Instructions for the task:
Look through the data below and show every line that includes "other".

**** Input ****

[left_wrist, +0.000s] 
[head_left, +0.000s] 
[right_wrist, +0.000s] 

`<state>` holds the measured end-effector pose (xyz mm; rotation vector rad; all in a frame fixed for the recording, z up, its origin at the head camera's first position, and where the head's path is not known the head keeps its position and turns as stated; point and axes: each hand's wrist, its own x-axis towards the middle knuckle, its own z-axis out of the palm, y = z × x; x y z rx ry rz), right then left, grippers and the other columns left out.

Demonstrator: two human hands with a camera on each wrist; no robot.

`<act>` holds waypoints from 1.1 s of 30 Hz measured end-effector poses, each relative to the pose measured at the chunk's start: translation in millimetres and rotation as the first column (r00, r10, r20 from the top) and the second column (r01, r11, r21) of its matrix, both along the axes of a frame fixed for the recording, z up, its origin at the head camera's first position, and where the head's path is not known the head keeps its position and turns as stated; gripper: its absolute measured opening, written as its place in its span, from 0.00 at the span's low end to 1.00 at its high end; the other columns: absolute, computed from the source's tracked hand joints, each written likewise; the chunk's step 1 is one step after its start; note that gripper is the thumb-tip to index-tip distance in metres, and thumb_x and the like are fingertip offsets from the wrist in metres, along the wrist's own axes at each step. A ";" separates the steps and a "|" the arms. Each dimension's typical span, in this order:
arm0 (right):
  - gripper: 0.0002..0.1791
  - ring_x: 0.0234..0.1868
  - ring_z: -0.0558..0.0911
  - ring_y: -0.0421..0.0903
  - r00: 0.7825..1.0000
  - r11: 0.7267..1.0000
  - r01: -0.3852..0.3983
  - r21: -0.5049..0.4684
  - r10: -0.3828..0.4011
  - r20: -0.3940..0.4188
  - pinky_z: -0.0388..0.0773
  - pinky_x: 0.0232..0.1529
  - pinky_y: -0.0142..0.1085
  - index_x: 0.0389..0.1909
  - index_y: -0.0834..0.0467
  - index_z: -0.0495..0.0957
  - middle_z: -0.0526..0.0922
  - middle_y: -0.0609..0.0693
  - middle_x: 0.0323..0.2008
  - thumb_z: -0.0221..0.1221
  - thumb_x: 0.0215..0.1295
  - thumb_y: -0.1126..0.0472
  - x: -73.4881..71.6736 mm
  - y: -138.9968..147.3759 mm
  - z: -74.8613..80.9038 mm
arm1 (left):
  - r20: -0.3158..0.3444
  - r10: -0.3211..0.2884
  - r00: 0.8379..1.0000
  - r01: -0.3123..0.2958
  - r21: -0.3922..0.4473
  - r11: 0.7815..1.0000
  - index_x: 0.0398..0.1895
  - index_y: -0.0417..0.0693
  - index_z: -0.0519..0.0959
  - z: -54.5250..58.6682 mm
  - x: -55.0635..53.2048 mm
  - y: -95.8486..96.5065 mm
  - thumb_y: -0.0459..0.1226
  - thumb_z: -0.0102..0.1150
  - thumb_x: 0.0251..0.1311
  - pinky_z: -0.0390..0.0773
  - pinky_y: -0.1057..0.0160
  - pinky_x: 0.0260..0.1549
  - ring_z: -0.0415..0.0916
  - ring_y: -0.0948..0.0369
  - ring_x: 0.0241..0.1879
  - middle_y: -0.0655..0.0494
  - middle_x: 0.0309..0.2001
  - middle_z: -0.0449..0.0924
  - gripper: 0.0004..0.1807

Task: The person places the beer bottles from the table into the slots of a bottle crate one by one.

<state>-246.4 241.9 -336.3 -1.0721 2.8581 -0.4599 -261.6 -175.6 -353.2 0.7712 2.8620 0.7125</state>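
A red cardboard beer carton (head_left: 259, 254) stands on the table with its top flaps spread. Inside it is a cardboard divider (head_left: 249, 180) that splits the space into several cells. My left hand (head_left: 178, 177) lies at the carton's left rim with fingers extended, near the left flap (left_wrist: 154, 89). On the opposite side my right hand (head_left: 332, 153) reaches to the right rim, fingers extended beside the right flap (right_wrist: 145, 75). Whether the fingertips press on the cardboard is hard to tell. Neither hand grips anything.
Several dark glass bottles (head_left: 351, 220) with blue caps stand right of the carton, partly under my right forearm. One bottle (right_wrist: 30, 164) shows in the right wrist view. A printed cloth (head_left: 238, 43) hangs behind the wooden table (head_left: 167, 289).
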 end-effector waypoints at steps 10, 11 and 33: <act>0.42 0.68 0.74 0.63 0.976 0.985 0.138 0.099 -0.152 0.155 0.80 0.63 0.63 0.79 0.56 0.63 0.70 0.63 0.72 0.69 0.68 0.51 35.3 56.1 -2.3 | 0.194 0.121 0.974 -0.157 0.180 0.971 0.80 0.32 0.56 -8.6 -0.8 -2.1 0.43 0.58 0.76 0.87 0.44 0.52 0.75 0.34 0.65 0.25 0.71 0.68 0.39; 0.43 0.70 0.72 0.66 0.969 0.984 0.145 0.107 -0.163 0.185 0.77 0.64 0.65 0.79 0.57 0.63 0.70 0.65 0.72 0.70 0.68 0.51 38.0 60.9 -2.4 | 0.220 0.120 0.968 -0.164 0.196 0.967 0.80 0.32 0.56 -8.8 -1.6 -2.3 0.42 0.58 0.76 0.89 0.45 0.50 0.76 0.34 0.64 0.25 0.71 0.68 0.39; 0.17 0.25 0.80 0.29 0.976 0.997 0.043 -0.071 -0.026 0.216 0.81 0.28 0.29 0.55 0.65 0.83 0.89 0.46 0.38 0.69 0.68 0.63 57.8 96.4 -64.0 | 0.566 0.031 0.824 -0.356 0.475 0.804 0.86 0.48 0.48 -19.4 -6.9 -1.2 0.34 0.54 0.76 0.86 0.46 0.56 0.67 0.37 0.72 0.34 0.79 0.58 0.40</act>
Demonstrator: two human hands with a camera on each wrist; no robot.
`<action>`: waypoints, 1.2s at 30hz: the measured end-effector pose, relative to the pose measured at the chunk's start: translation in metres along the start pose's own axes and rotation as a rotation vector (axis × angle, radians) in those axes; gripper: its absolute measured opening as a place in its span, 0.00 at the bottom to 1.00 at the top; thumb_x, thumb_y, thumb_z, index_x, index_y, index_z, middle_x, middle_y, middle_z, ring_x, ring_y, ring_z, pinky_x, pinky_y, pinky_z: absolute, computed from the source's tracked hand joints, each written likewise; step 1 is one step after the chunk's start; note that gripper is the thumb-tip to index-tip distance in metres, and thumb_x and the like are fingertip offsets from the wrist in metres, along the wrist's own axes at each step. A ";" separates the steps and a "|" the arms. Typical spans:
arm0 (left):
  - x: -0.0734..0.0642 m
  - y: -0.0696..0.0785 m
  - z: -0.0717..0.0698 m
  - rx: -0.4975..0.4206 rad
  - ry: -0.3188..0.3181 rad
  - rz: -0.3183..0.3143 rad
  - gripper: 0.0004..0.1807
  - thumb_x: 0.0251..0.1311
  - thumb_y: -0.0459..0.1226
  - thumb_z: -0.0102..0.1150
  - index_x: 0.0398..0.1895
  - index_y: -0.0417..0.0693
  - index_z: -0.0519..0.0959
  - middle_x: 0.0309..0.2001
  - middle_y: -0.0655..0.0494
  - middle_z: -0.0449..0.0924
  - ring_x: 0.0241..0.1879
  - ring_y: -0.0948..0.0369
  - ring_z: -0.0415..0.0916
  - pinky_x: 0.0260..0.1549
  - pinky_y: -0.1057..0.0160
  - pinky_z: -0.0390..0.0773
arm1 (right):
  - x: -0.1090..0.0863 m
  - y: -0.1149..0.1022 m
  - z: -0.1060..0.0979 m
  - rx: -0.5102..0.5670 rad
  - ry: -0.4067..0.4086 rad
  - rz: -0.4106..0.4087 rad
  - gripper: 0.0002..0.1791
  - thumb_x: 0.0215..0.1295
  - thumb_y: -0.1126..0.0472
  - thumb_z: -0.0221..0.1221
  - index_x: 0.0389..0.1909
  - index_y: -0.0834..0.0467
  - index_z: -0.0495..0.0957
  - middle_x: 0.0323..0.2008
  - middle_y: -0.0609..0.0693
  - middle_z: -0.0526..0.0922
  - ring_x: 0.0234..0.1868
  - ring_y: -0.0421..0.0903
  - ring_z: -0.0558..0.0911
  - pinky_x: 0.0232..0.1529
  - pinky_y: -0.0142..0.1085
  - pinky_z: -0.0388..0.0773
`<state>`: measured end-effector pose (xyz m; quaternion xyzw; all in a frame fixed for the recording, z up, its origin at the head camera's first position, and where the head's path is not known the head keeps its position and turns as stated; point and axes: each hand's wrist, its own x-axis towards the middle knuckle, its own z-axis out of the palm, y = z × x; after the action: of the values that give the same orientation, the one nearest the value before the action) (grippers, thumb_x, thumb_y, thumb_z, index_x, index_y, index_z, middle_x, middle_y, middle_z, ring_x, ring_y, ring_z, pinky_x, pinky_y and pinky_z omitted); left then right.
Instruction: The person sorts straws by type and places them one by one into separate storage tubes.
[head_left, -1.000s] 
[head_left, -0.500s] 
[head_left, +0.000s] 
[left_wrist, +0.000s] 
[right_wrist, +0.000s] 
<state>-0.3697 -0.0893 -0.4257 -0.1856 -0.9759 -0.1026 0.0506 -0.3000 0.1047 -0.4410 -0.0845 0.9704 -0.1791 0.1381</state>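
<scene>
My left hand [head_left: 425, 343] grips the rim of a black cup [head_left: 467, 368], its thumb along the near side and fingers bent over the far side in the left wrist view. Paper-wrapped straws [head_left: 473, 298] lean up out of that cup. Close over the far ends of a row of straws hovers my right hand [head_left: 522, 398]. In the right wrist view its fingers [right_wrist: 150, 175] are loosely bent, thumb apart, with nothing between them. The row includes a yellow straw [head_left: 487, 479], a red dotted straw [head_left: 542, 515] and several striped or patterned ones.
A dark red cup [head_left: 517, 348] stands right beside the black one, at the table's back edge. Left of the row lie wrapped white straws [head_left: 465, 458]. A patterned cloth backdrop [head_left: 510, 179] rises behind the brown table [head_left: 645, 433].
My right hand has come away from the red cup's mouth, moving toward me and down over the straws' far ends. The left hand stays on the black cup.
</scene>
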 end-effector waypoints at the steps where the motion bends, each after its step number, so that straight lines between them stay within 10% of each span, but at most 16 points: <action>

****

Result for this exercise:
`<state>` holds the measured end-effector pose (xyz mm; rotation vector rad; all in a frame fixed for the recording, z up, its origin at the head camera's first position, and where the head's path is not known the head keeps its position and turns as stated; point and axes: each hand's wrist, its own x-axis towards the middle knuckle, its own z-axis out of the palm, y = z × x; x y z rx ry rz), right then left, grippers and the other columns left out.
`<act>` holds waypoints from 1.1 s of 30 Hz measured end-effector poses, each relative to the pose measured at the chunk's start: translation in millimetres and rotation as the first column (r00, r10, r20 from the top) and the second column (r01, r11, r21) of its matrix, both along the axes of a frame fixed for the recording, z up, its origin at the head camera's first position, and where the head's path is not known the head keeps its position and turns as stated; gripper: its absolute measured opening, written as its place in its span, from 0.00 at the span's low end to 1.00 at its high end; the other columns: absolute, computed from the source's tracked hand joints, each written likewise; the chunk's step 1 is one step after its start; note that gripper is the thumb-tip to index-tip distance in metres, and thumb_x and the like are fingertip offsets from the wrist in metres, along the wrist's own axes at each step. A ";" separates the steps and a "|" the arms. Each dimension's typical span, in this order:

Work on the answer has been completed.